The third PCM parameter is the number of channels.  The convention in
raw PCM is to encode mutiple channels by interleaving the samples of
each channel together into a single stream.  Straightforward and extensible.
 
===done!===
 
And that's it!  That describes every PCM representation ever.  Done.
Digital audio is _so easy_!  There's more to do of course, but at this
point we've got a nice useful chunk of audio data, so let's get some
video too.
 
==Video vegetables (they're good for you!)==
 
One could think of video as being like audio but with two additional
spatial dimensions, X and Y, in addition to the dimension of time.
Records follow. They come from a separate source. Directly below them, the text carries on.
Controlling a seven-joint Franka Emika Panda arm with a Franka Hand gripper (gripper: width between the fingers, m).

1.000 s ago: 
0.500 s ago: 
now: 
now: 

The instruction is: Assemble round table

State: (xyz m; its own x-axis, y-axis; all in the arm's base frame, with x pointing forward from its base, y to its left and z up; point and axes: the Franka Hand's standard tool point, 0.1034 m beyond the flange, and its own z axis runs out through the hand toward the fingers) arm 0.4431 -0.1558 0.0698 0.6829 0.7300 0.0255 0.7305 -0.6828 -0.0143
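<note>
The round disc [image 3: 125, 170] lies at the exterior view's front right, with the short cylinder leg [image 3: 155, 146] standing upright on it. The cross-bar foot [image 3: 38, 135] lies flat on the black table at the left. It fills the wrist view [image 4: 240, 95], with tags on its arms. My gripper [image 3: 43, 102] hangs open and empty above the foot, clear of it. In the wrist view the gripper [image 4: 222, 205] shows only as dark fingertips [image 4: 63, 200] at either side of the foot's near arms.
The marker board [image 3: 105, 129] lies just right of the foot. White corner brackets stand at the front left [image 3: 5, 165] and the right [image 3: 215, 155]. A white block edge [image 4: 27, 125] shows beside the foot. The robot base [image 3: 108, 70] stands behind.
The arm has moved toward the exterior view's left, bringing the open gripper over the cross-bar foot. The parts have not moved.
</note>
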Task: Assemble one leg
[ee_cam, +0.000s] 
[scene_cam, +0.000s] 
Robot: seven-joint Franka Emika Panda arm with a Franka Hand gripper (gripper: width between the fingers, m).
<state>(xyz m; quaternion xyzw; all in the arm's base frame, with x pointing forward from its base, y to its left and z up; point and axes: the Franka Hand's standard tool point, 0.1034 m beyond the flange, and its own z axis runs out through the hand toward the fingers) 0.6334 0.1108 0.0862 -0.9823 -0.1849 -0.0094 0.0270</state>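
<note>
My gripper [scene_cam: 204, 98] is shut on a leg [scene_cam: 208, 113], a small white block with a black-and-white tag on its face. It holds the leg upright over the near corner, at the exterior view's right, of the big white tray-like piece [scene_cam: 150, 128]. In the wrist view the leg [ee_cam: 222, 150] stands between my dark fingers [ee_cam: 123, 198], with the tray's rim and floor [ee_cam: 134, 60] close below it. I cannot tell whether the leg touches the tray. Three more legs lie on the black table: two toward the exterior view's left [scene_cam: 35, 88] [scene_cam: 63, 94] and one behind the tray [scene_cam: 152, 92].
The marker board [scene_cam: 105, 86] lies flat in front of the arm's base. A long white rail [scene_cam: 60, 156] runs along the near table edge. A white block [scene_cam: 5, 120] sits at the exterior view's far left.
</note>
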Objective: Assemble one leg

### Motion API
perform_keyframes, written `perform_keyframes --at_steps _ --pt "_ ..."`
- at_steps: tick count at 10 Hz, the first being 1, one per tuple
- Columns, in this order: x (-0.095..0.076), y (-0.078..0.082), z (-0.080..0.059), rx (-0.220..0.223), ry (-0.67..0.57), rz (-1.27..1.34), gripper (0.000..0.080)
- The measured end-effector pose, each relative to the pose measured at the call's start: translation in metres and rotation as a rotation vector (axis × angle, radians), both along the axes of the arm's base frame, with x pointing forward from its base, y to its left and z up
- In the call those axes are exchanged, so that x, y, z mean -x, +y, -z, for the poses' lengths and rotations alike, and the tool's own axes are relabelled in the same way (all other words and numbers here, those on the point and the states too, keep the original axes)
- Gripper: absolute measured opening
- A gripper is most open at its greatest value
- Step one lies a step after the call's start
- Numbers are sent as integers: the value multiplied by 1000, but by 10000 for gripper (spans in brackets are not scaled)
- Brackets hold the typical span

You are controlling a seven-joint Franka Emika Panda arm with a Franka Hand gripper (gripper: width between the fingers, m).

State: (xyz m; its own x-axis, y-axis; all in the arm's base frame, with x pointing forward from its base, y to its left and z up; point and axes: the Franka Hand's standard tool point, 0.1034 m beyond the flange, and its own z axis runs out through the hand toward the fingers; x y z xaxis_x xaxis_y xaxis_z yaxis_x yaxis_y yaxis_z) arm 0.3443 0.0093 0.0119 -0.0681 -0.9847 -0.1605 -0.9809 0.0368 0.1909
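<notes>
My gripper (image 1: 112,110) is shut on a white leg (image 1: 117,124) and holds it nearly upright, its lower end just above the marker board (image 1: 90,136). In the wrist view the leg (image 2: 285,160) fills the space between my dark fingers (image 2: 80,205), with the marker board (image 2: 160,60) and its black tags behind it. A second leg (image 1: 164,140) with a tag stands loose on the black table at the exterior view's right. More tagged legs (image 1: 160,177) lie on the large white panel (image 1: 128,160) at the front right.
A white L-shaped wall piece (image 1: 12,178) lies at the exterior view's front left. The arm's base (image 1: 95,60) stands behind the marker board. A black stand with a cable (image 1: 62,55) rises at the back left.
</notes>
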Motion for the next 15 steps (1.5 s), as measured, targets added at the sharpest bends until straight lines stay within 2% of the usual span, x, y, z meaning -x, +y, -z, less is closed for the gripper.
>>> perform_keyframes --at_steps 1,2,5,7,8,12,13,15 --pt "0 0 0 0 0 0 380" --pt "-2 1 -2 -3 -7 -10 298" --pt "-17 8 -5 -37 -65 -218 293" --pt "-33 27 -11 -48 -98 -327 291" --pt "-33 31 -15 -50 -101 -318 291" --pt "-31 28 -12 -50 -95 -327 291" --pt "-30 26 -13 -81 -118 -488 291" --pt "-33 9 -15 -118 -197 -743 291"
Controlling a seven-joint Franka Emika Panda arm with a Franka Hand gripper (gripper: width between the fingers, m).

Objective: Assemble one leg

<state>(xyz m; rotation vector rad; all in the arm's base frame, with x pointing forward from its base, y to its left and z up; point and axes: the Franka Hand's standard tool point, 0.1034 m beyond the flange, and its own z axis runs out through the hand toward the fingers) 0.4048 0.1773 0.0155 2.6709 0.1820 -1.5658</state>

This is mathematically sound. The Sampling Theorem applies to all
three video dimensions just as it does the single time dimension of
audio.
 
Audio and video are obviously quite different in practice. For one,
compared to audio, video is huge. Raw CD audio is about 1.4 megabits
per second. Raw 1080i HD video is over 700 megabits per second. That's
more than 500 times more data to capture, process and store per
second.  By Moore's law... that's... let's see... roughly eight
doublings times two years, so yeah, computers requiring about an extra
fifteen years to handle raw video after getting raw audio down pat was
about right.
 
Basic raw video is also just more complex than basic raw audio. The
sheer volume of data currently necessitates a representation more
efficient than the linear PCM used for audio.  In addition, electronic
video comes almost entirely from broadcast television alone, and the
standards committees that govern broadcast video have always been very
concerned with backward compatability.  Up until just last year in the
US, a sixty year old black and white television could still show a
normal analog television broadcast.  That's actually a really neat
trick.
 
The downside to backward compatability is that once a detail makes it
into a standard, you can't ever really throw it out again. Electronic
video has never started over from scratch the way audio has multiple
times.  Sixty years worth of clever but obsolete hacks necessitated by
the passing technology of a given era have built up into quite a pile,
and because digital standards also come from broadcast television, all
these eldritch hacks have been brought forward into the digital
standards as well.
 
In short, there are a whole lot more details involved in digital video
than there were with audio. There's no hope of covering them
all completely here, so we'll cover the broad fundamentals.
 
===resolution and aspect===
 
The most obvious raw video parameters are the width and height of the
picture in pixels. As simple as that may sound, the pixel dimensions
alone don't actually specify the absolute width and height of the
picture, as most broadcast-derived video doesn't use square pixels.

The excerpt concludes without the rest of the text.